There is a particular kind of idea that gets killed at the dinner-party stage. You say it out loud, someone smart leans back, and they tell you it's cute. “Property has gravity — parcels pull on each other like masses. Cute. But that's never going to hold.”
And they're probably right. It's a corollary, a borrowed picture, an analogy dressed up in physics it didn't earn.
But here is the question I keep coming back to, the one that almost nobody asks before they wave the idea off: Have you ever actually run the equation? Have you made the observation?
No. Almost no one has. Because until very recently, you couldn't. The data didn't exist in a form you could touch, the compute was too expensive, and the patience required — the willingness to learn in sequence, one compounding step at a time — wasn't worth it for a metaphor.
That constraint is gone. So I ran it.
What follows is not a proof. I want to be precise about that from the first paragraph, because the entire project lives or dies on its honesty. This is an experiment. It's a platform for noticing. The argument isn't “real estate obeys gravity.” The argument is something smaller and, I think, much more interesting: a market event is now measurable at the parcel level, and once something is measurable, you are obligated to measure it before you tell me it's cute.
A platform for noticing
Start with what's genuinely new, because it isn't the metaphor — the gravity analogy is old enough to have grandchildren. What's new is the platform underneath it.
For most of the history of commercial real estate, the binding constraint on insight was never access to information. It was the cost of aggregating it. The same public records, the same permits, the same business filings, the same demographic releases, the same traffic counts — they were sitting in plain sight, available to everyone, and therefore useful to almost no one, because no human and no small team could hold enough of them in view at once to see the shape they made.

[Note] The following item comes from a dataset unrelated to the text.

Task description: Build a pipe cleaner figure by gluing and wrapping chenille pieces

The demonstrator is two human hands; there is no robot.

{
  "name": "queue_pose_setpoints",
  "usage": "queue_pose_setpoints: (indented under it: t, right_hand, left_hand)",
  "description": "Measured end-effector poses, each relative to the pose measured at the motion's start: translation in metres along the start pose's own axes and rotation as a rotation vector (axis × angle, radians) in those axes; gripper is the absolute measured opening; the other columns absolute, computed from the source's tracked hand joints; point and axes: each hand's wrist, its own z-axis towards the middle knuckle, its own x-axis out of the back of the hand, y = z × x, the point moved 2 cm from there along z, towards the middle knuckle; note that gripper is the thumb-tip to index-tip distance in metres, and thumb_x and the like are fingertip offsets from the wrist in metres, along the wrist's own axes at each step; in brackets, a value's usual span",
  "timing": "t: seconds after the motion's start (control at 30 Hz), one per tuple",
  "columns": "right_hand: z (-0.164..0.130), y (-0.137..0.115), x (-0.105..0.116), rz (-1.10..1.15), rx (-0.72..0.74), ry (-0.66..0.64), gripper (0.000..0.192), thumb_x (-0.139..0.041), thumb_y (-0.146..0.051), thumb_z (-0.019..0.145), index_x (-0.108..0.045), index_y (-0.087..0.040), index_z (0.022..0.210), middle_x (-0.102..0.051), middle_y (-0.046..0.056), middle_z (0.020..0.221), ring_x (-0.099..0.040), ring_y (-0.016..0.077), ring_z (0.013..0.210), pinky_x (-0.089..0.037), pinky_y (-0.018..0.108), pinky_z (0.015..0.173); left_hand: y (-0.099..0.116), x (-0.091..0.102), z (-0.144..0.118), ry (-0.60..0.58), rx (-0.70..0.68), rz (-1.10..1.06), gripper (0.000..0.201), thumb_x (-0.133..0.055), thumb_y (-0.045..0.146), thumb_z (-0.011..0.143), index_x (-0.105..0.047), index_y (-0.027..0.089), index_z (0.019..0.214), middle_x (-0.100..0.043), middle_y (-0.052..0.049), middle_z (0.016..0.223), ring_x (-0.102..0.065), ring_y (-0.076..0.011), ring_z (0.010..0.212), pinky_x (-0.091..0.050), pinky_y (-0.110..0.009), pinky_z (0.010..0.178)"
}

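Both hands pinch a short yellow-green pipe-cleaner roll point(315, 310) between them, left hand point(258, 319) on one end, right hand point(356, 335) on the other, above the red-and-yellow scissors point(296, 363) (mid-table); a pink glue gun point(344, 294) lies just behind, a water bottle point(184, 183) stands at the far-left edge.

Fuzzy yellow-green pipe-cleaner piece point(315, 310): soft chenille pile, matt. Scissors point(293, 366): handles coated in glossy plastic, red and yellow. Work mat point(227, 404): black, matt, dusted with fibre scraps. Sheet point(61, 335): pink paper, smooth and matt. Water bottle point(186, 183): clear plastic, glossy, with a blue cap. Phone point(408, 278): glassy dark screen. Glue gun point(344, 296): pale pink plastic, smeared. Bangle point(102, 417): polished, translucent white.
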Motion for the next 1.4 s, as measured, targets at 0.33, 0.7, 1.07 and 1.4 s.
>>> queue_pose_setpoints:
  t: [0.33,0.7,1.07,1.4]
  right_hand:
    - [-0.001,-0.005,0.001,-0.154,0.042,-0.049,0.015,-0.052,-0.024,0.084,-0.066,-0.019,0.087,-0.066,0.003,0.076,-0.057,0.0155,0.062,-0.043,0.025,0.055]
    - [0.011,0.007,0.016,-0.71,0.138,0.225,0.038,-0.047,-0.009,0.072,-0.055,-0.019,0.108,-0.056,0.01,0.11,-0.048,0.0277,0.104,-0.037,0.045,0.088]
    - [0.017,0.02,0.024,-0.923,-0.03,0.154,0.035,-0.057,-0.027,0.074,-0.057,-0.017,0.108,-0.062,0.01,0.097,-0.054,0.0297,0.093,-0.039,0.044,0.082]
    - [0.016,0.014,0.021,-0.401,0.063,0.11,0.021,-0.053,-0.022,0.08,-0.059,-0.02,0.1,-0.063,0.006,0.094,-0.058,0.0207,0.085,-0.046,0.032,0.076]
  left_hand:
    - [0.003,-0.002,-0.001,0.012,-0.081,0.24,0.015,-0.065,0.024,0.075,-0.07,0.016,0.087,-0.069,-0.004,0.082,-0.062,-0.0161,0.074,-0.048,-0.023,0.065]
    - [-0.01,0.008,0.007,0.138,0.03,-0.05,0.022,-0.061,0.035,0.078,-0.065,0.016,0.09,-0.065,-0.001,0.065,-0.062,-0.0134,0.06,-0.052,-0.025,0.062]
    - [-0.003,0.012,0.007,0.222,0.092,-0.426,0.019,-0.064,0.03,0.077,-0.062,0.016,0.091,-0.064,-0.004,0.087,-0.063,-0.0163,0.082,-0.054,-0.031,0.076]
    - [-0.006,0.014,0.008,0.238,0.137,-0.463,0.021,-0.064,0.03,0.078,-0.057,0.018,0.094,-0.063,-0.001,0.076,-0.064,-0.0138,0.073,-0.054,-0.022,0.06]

AI changes exactly one thing, but it's the thing that matters: it collapses the cost of aggregation to nearly zero. It lets you take the ordinary, public, democratically-available information that everybody has, and assemble it at a scale where you can take a measurement — where you can do for a local market roughly what a physicist does when they measure gravity on a micro scale, by stacking enough careful observations that a signal too faint to feel becomes a number you can write down.
That is the whole trick. Not prediction. Not magic. Noticing, at volume.
The numbers are almost embarrassingly modest, and I lead with them on purpose, because the modesty is the point.
I tell you the cost not to brag but to make a claim about the future: if a solo operator can stand this up for the price of a used car in a single quarter, then the era in which aggregation was a moat is over. What's left as a moat is method and integrity — the discipline of how you measure and whether you'll tell the truth about what you found.
The method is sequential. The system learns in sequence and it learns by different sequences — it changes the values, re-weights the inputs, and re-runs, over and over, so that it is continuously taking the temperature of the market in every facet at once. Each pass is a compounding step on the last. None of it is a single oracle pronouncement; all of it is an accumulation of measurable, auditable observations. That posture has a house style, and the style is non-negotiable: provenance is the product. No mock data, ever. Every forecast is walk-forward and pre-registered — we write down what we expect before we look, so we can't quietly move the goalposts after.
With that on the table, we can finally talk about gravity without lying to you.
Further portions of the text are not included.